Word for word, set down every line of the entries below from the line with "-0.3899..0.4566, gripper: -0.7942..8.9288" to the line with "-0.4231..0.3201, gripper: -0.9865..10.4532", including both, and no other line.

> **The input**:
Segment Open

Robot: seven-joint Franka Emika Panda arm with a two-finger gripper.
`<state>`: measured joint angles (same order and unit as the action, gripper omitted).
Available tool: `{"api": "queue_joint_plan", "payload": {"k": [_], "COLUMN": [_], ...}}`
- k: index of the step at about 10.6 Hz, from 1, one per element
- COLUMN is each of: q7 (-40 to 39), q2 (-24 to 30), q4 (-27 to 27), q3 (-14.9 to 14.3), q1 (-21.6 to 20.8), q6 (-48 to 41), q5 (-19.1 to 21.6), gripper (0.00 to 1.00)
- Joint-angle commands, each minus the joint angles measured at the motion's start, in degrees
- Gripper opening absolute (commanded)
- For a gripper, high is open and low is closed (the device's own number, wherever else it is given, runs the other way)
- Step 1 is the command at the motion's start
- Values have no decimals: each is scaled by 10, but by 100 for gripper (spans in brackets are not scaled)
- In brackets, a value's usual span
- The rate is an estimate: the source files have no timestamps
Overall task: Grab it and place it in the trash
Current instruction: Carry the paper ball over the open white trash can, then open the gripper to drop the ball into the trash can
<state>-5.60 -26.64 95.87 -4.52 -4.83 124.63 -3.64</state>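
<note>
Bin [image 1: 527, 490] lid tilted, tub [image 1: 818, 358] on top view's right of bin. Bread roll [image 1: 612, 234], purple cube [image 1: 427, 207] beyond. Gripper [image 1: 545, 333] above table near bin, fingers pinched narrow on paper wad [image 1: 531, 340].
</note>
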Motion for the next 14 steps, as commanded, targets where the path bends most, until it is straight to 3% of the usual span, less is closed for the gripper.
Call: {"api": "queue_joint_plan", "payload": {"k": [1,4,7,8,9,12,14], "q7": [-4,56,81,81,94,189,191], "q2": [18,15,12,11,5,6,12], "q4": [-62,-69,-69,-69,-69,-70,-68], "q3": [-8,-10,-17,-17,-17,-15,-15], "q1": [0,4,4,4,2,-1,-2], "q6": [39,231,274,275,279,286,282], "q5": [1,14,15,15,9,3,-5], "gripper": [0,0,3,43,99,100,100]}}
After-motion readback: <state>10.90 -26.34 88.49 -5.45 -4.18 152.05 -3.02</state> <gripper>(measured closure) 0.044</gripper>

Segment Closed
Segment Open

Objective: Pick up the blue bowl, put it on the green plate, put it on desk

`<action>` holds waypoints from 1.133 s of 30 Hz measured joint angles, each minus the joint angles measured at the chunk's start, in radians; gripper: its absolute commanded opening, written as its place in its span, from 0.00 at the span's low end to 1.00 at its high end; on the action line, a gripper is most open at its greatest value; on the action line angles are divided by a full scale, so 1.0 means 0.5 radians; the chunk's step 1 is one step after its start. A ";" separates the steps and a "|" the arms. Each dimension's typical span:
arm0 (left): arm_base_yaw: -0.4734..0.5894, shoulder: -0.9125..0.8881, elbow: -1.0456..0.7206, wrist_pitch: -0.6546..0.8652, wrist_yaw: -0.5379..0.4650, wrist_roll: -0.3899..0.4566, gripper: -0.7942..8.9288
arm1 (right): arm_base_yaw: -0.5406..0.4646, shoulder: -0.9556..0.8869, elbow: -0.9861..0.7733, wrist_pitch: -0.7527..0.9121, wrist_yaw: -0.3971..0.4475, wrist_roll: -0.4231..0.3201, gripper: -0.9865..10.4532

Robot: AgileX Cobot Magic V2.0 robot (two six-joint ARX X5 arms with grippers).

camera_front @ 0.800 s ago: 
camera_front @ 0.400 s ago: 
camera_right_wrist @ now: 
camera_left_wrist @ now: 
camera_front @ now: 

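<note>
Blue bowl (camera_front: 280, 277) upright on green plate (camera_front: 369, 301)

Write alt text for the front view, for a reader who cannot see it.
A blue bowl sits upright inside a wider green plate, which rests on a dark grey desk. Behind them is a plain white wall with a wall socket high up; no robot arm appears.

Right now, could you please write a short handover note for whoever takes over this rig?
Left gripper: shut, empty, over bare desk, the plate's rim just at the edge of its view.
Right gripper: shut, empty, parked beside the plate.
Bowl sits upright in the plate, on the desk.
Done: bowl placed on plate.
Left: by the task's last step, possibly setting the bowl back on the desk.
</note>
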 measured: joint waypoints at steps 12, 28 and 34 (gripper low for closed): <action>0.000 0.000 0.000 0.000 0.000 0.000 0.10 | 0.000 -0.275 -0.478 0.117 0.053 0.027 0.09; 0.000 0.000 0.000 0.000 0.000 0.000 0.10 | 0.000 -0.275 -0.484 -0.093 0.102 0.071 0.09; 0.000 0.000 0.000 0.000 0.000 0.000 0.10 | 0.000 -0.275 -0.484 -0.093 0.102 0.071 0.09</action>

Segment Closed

> **Answer space**:
arm0 (left): arm_base_yaw: -0.4734..0.5894, shoulder: -0.9125..0.8881, elbow: -1.0456..0.7206, wrist_pitch: -0.6546..0.8652, wrist_yaw: -0.5379..0.4650, wrist_roll: -0.3899..0.4566, gripper: -0.7942..8.9288
arm1 (right): arm_base_yaw: -0.5406..0.4646, shoulder: -0.9556..0.8869, elbow: -0.9861..0.7733, wrist_pitch: -0.7527..0.9121, wrist_yaw: -0.3971..0.4475, wrist_roll: -0.4231..0.3201, gripper: -0.9865..10.4532

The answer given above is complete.